Yvonne Zimmermann, Marburg University, Germany

Yvonne Zimmermann is Professor of Media Studies at Marburg University, Germany. Her research focuses on the history/historiography and pragmatics of visual media. She has published widely on questions of film historiography and what is now called useful cinema. Among her recent publications are the co-authored book Advertising and the Transformation of Screen Cultures (2021) and the co-edited volumes Films That Work Harder: The Global Circulation of Industrial Film (2024) and How Film Histories Were Made: Material, Methods, Discourses (2024) – all available in open access. She is the editor of a special issue on “Asta Nielsen, the Film Star System and the Introduction of the Long Feature Film” in Early Popular Visual Culture (2021) and a principal investigator in the DiCi-Hub project that explores and implements digital tools and methods in film and media studies.


Hans Richter and the Exchange of Film Culture: Exile and the Making of Film History
This talk uses the case of Hans Richter in exile(s) to reflect on film historiography, archival practice, and the production of value in film history. Focusing on the transatlantic circulation of Richter’s films, lectures, and teaching activities around 1940, it examines how archives, museums, and universities shaped what counted as film history at a moment of displacement and institutional consolidation. Particular attention is paid to marginal or neglected materials—such as sponsored films, educational works, and lecture prints—and to their uneasy status between art, utility, and historiographical bycatch. By foregrounding archival traces, gaps, and negotiations, the keynote argues that exile is not only a historical condition but a historiographical one. Film history, it suggests, is produced through practices of selection, preservation, and exchange that continuously assign cultural value and, as importantly, produce forms of neglect, marginalization, and historiographical invisibility—often precisely through objects and practices deemed secondary or peripheral.

Dina Iordanova, University of St.

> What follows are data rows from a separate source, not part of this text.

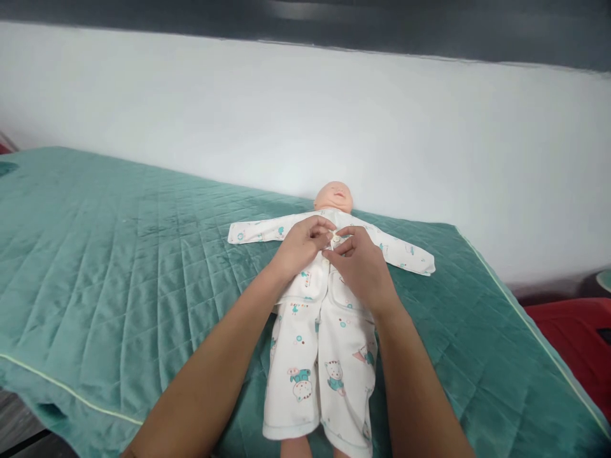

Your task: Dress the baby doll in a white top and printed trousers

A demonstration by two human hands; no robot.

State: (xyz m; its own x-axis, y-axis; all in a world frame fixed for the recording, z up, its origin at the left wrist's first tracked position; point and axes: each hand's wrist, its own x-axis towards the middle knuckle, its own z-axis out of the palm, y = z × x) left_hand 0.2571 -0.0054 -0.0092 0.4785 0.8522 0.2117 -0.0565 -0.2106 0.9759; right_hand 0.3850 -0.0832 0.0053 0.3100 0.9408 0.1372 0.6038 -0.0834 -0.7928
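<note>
**Fastening at the button [335,238] of a doll [334,196]**

The button is sitting at the centre of the frame, on the chest of the white printed baby suit [329,356] the doll is wearing. The left hand [303,245] and right hand [361,267] are meeting over it, fingers curled and pinching the suit's front edges (fingertips nearly touching). The doll is lying face up on a green quilted cover [119,267], below a white wall [334,114].
</note>
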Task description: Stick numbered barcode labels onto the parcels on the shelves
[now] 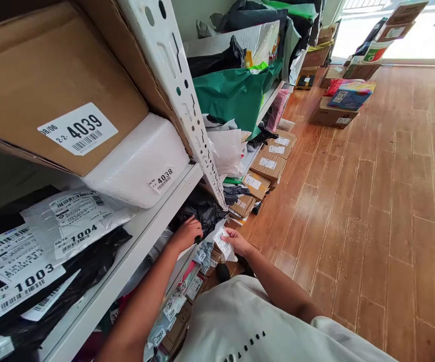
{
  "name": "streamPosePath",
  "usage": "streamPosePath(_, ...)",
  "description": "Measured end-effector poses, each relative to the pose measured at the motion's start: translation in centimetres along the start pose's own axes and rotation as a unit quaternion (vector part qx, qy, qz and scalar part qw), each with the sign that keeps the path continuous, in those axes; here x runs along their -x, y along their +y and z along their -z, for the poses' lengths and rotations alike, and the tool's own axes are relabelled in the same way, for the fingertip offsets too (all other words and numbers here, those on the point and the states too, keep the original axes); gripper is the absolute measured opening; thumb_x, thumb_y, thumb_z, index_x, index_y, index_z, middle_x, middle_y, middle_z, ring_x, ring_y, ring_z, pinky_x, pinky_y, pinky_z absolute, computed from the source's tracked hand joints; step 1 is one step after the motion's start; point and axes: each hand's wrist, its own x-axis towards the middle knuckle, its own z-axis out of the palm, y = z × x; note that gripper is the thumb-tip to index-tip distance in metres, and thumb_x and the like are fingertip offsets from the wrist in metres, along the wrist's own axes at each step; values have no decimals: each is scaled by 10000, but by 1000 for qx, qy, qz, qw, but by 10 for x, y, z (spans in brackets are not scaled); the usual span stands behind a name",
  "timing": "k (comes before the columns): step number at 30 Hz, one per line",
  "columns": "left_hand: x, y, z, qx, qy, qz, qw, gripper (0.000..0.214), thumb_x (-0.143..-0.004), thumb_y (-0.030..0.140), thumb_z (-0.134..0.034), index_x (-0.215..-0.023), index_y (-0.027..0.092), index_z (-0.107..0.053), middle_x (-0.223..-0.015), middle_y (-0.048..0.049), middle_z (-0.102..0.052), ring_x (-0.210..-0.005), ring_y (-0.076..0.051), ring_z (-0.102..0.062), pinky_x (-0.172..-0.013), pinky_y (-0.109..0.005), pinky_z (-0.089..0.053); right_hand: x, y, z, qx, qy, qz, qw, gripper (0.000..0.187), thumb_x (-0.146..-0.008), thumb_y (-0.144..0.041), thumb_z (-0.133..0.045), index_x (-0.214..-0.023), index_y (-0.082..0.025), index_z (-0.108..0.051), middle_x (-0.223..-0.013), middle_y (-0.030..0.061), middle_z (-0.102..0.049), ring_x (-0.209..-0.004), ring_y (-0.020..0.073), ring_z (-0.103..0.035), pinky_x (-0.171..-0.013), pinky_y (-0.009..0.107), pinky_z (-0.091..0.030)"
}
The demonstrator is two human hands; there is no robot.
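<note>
Low on the shelving, my left hand (185,233) reaches under the white shelf board (142,236) and its fingers are curled on a black plastic parcel bag (201,210). My right hand (235,242) is closed on a small white labelled packet (223,244) just to the right of that bag. Below both hands lie several small labelled parcels (187,291) in a row on the lowest level.
A white metal shelf upright (181,95) slants past the hands. Above sit a cardboard box labelled 4039 (51,85), a white padded parcel 4038 (142,166) and black bags (36,281). Cardboard boxes (268,166) line the wooden floor (383,211); more boxes (334,113) stand farther off.
</note>
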Motion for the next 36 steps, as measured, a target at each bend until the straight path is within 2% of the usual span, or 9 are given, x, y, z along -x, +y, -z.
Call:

Andrews, UK

Dina Iordanova is a film and festival historian. She has published extensively on Balkan and Eastern European cinemas, on the cinemas of the Soviet republics, small national cinemas, and on transnational film industries and film festivals.  A native of Bulgaria, she is Emeritus Professor of Global Cinema at the University of St Andrews, Scotland. She also held positions with the University of Texas at Austin, U of Chicago, U of Leicester and the U of Hong Kong and was a visiting professor to various other organisations in Europe and Asia. She regularly serves on film festival juries (e.g. Toronto IFF, Busan IFF, Yamagata DIFF, IDFA, etc.) and works with international film organisations, such as the European Film Academy. 


Beyond the Archive: Film Restoration and the Politics of Heritage Film Sidebars/Festivals
In the past decade, many of national and specialised film archives around the globe acquired the hardware and the skills to digitise and restore films. The digitisation of film legacies of lesser-seen film traditions (e.g. China, the Maghreb, the republics of the former Soviet Union) as well as of paranational or supranational film traditions (such as Romani or Sami) is well advanced. Specialised heritage film festivals (like Cinema Ritrovato in Bologna, Le Giornate del cinema muto in Pordenone, and others) are rising in visibility and reputation. An increasing number of large festivals have introduced sidebars for restored films (Cannes Classics, Venice Classics, Berlinale’s Retrospective & Classics, and others), and work closely with film archives and intermediaries. What are the results of this significant increase in digitisation and restoration activity so far? Do we see a more enriched picture? Has our understanding of the dynamics of film history changed? In my talk, I will discuss the global circuit of film restoration, festival consultants and peer reviewers, as reflected in the circuit of heritage film festivals and sidebars.